Fue una noche de pesadilla.

Era principios de febrero, la época más fría en Nueva York, siempre la más fría. Poco importa lo que digan de las tormentas de enero o de las súbitas bajadas de temperatura y de las ventiscas procedentes de Canadá que se presentan en ocasiones muy pronto, recién entrado noviembre, o muy tarde, a finales de marzo.

No, siempre puede contarse con que febrero será el mes inolvidable del año. Y en esta ocasión se trataba de un mes particularmente malo.

La temperatura descendió hasta 17 ºC bajo cero. El viento soplaba con rabia, ululando por las calles vacías de los cinco distritos municipales. La nieve caía, no dejaba de caer, implacablemente, sin descanso. Mal asunto preparar las maletas o hacer bolas de nieve faltando pocas horas para el sábado por la mañana.

Las máquinas quitanieves recorrían las calles una y otra vez, en convoy o solas, intentando mantener transitable la ciudad. Nadie recogía la basura. Las máquinas amontonaban la nieve sobre las bolsas oscuras de plástico, enterrándolas hasta que llegase algo parecido al deshielo y los camiones pudiesen abrirse paso entre miles de calles resbaladizas.

Las cuatro de la madrugada.

Mac Taylor se volvió hacia la izquierda en la cama. Tenía un reloj despertador, pero nunca lo programaba. Siempre se despertaba pocos minutos después de las cuatro, en medio de la oscuridad de la noche. Durante una hora más colocaría las manos tras la cabeza y miraría hacia el techo, observando las luces de los coches que pasan, las estrellas y el resplandor de la luna a través del cielo nevoso. Alzó la vista hacia la oscuridad y logró mantener con relativo éxito la mente en blanco, consciente de que tendría que levantarse en cuestión de una hora y esperando que dicha hora pasase pronto.

Stella Bonasera estaba sumida en un sueño febril. Acababa de volver a dormirse después de levantarse para ingerir dos cápsulas de Tylenol, acompañadas por una taza de té calentado en el microondas. En su sueño, el enorme cuerpo hinchado de una mujer planeaba sobre una cama como uno de los globos del día de Acción de Gracias. Stella sentía que debía evitar que el cuerpo saliese flotando por una ventana abierta cercana, pero no podía moverse. Esperaba que el cuerpo fuese demasiado grande para pasar por el marco de la ventana. Sobre el cuerpo de la mujer había un gato de color gris que la miraba con extrema seriedad. Entonces el sueño se esfumó y Stella pudo dormir tranquila.

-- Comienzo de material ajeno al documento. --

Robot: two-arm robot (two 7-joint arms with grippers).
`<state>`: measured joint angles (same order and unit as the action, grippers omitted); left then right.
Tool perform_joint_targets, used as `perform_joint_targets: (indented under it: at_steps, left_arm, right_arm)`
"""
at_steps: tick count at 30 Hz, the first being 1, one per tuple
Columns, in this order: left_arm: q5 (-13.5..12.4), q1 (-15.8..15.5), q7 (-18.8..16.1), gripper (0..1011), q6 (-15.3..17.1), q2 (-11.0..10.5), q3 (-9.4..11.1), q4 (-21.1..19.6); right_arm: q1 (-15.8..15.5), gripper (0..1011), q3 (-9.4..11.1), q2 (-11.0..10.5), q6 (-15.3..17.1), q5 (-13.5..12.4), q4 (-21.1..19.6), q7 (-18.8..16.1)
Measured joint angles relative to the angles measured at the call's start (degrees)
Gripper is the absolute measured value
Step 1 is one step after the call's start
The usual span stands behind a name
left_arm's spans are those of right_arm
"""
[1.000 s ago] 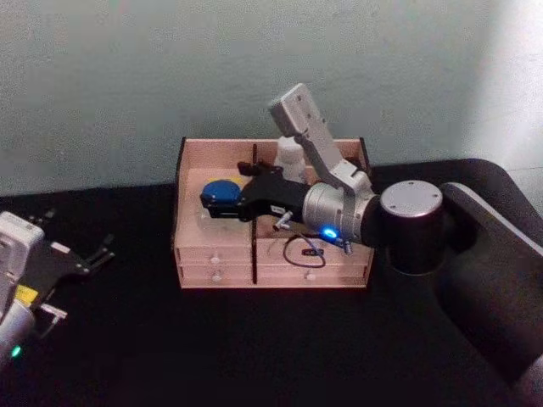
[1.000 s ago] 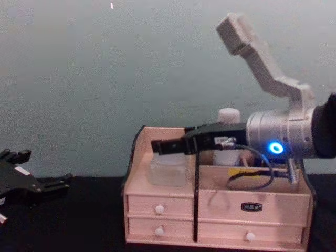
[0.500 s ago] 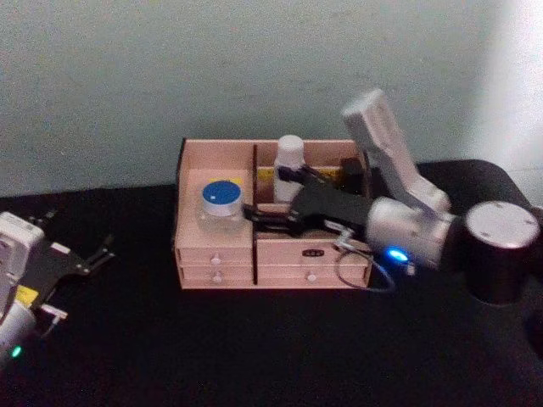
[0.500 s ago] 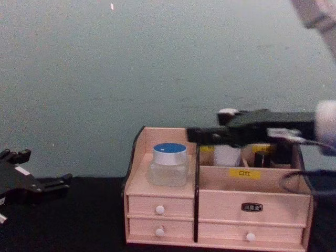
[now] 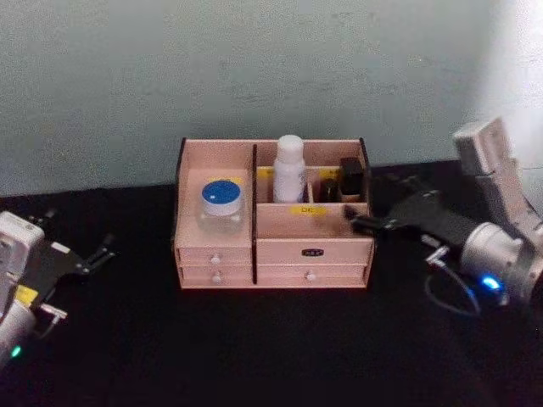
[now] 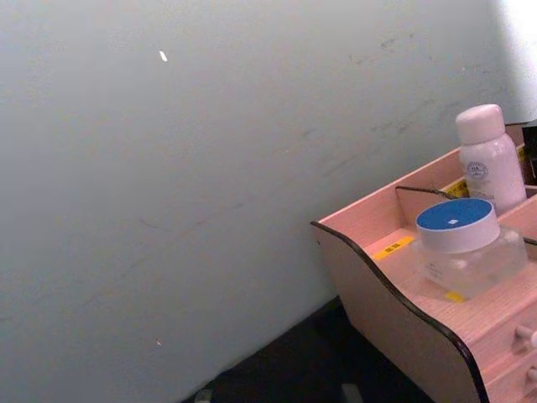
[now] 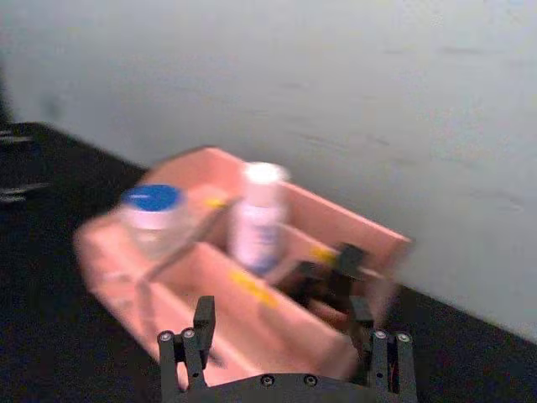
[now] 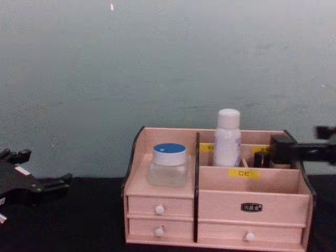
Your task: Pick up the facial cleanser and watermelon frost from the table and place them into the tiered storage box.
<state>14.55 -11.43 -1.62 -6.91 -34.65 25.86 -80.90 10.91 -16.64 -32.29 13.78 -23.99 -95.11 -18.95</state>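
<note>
Standing upright in the rear compartment right of the dark divider, the facial cleanser [image 5: 289,168] rises above the tiered storage box [image 5: 271,252]. The watermelon frost [image 5: 221,206] sits on the left-hand shelf above the small drawers, well apart from the bottle across the divider. Small black containers [image 5: 350,177] occupy the rear right compartment. The box rests on the black table [image 5: 254,348]. Just right of the box, the right gripper [image 5: 360,222] hovers with its jaws open and empty, clear of the wood. The left gripper [image 5: 103,251] is at the table's far left, jaws spread apart, holding nothing.
</note>
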Motion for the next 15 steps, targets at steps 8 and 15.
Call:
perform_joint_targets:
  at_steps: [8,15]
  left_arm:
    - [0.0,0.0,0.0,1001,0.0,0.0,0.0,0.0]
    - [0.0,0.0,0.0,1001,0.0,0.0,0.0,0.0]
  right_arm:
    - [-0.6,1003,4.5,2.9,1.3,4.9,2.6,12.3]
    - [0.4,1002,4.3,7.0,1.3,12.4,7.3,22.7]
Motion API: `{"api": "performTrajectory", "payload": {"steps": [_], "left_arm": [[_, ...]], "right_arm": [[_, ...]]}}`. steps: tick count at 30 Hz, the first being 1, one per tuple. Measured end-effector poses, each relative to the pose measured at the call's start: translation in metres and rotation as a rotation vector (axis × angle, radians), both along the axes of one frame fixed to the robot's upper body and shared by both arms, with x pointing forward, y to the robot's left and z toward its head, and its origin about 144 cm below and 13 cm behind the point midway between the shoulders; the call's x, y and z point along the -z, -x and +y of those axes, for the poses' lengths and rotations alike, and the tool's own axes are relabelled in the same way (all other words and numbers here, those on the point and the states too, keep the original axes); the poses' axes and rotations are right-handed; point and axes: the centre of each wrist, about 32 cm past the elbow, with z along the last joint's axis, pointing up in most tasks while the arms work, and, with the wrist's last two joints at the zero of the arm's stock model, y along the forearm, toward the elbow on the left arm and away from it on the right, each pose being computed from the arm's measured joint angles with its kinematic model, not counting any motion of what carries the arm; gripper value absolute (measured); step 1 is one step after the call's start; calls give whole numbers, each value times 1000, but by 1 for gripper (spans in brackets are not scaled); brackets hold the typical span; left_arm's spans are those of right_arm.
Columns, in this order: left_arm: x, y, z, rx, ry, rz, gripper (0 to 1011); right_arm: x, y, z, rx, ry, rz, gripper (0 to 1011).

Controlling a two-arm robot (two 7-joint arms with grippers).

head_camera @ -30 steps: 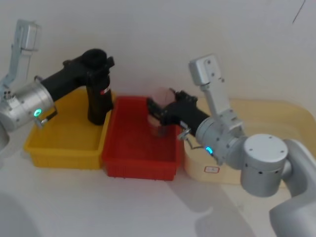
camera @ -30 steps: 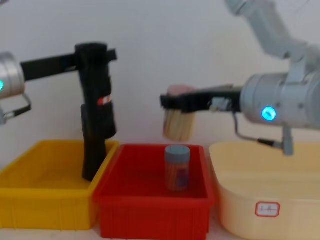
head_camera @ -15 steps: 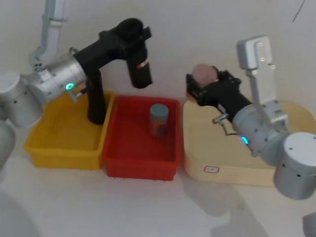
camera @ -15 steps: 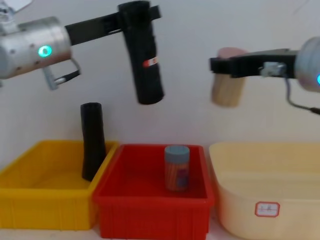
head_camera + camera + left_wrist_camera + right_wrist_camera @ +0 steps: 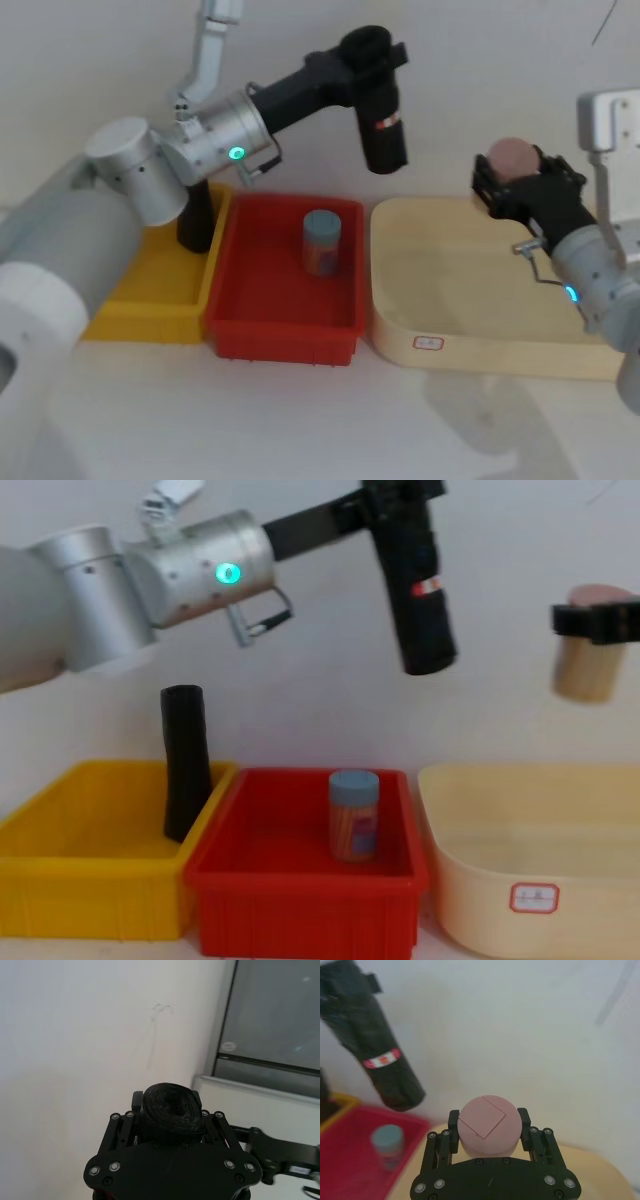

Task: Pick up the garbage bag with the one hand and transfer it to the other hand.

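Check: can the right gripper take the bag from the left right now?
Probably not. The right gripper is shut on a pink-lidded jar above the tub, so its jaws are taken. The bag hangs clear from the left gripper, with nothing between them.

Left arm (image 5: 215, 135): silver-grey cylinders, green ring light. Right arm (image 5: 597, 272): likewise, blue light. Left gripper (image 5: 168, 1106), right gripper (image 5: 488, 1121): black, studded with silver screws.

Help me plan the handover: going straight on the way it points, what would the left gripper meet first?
Probably the white wall. The left gripper, shut on the garbage bag, points past the right gripper, which sits off to the side holding a pink-lidded container; depth is unclear.
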Motion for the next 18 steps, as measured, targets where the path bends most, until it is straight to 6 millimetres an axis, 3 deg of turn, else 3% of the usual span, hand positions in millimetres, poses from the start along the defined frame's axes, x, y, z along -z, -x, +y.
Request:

Aiden Burn se quedó dormida alrededor de las dos de la madrugada, intentando recordar el nombre de su profesora de matemáticas de segundo de bachillerato. ¿Era la señora Farley, Farrell o Furlong? Podía rememorar el rostro de la mujer, su voz… En lo que pudo ser un sueño, o tal vez un ensueño, Aiden escuchó la voz de esa profesora recordándole a la clase por enésima vez que eran los pequeños errores los que conducían a las respuestas equivocadas. «Tal vez os hagáis una idea del cuadro al completo, pero tan sólo un pequeño error, un momento de descuido, hará que todo lo que sigue sea un error para siempre.» De sus años en el instituto, Aiden recordaba esa frase por encima de cualquier otra cosa relacionada con las clases. Había intentado vivir de acuerdo con esa enseñanza, pero todavía seguía inquietándole, especialmente cuando el viento golpeaba contra las ventanas y un penetrante frío vencía la resistencia de los siseantes radiadores.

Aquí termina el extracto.